On Linux, network interface device naming has been somewhat chaotic: depending on a number of factors, eth0 today might not be eth0 tomorrow. For me, this has never been a problem in practice. At work, our physical servers have a bank of on-mainboard network ports, all managed by the same driver and so are assigned names predictably. For our virtual machines, the same is true: 99% of the time they have one network interface, but when they have more than one, they are of the same type and so are assigned predictably. At home, even on desktops and laptops with multiple network devices being added and removed at a time, I've never actually hit a problem where one was mis-identified.

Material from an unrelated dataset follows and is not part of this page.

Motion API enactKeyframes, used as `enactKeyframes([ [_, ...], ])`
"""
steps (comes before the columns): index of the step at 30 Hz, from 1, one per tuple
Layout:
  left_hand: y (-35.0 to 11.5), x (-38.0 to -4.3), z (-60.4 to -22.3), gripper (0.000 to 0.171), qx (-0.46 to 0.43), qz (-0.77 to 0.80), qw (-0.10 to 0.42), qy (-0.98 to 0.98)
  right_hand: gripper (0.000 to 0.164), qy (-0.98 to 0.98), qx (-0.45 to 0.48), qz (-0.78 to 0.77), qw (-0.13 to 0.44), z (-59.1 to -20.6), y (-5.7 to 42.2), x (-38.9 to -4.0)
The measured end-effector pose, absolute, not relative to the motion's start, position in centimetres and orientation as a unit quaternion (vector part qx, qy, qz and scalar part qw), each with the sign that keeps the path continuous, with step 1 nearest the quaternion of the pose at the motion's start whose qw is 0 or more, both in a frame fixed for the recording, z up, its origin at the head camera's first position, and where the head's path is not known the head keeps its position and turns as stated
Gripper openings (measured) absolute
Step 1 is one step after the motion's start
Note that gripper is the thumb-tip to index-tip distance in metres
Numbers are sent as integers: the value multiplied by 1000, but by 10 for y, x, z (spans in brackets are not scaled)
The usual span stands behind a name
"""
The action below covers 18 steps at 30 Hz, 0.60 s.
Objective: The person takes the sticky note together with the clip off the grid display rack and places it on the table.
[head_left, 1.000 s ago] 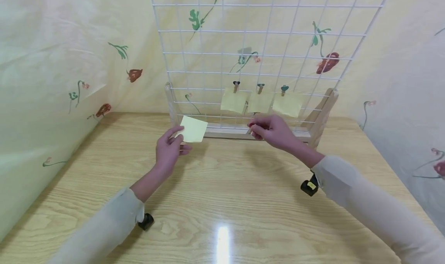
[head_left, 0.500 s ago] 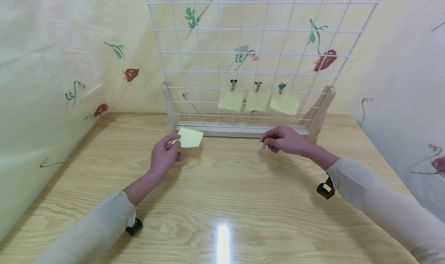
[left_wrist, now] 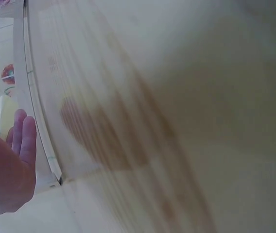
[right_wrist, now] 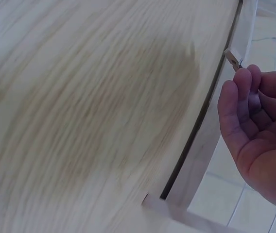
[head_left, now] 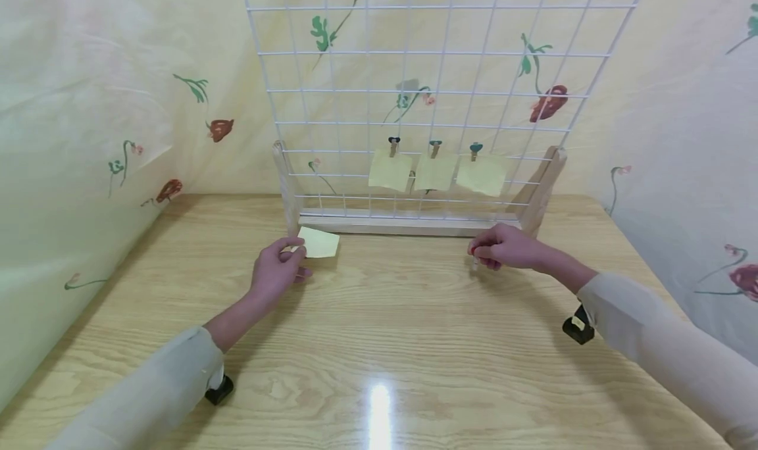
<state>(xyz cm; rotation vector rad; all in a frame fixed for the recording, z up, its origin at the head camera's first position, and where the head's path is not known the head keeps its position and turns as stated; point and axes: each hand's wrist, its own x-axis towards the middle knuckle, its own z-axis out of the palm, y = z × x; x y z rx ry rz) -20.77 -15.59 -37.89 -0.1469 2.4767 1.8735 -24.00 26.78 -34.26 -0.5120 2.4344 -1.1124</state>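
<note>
My left hand [head_left: 275,274] pinches a square of pale yellow paper [head_left: 322,243] between thumb and fingers, low in front of the left end of a wire rack. In the left wrist view a strip of that paper [left_wrist: 5,114] shows behind the fingers. My right hand [head_left: 508,247] pinches a small wooden clothespin [right_wrist: 233,58] by its red-topped end, its legs sticking out past the fingertips. On the white wire grid [head_left: 385,225] hang three similar yellow papers, left [head_left: 390,174], middle [head_left: 435,175] and right [head_left: 482,177], each under a clothespin with a dark or teal heart-shaped top.
Wooden side supports, left [head_left: 287,187] and right [head_left: 543,190], hold the grid upright at the back of the wood-grain table [head_left: 379,325]. Flower-printed cloth [head_left: 118,55] encloses the back and sides. Black cameras sit under the left cuff [head_left: 220,390] and right cuff [head_left: 579,325].
Both hands have come down and back from the grid, the right also moving rightward with the clothespin. The left has lowered its paper, which now tilts flatter. The hung papers stay put.
</note>
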Motion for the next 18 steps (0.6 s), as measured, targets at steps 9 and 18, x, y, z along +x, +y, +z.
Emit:
enactKeyframes([
  [9,-162,-208,-380,34,-39,596,26,802,21,877,-168,-389,226,-345,286,-240],
  [18,-166,-205,-384,36,-33,585,50,809,20,884,-166,-372,229,-351,302,-240],
])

However, it must have been a problem for some people because it has been solved three times now. Sadly, these incompatible solutions cause headaches in all of my use cases.

At work we have a puppet snippet that relies on knowing the interface name for a host's "primary" interface. In our case, "primary" means something like "the one the default route is over". We used to hardcode eth0 into this recipe. I don't feel too bad about that, as the puppet folks do the exact same thing in many of their scripts.

This breaks for newer physical hosts where one of the three schemes are in play and the interfaces are named/numbered em1 and counting. We worked around it by parameterizing the interface name in our recipe and defining it in our nodes.pp for the troublesome hosts, but that just moves the problem around.

My more permanent solution is to define a facter fact primary_interface that tells puppet what the correct interface should be. Here's my first attempt:

Facter.add("primary_interface") do
  setcode do
    ifs = Dir.new("/sys/class/net").each.to_a - \
      Dir.new("/sys/devices/virtual/net").each.to_a

      # filter out ones with no link
      ifs.reject! do |i|
        begin
          File.read("/sys/class/net/#{i}/carrier") != "1\n"
        rescue Errno::EINVAL
          true
        end
      end
    ifs[0]
  end
end

Of course, there is plenty of room for improvement with this solution: if ifs has more than one element at the end, a lexographic sort may prove more accurate; if there is an existing network default route up, that might be a strong clue too. It's also very Linux specific. My question though is whether this is a sensible approach in the first place?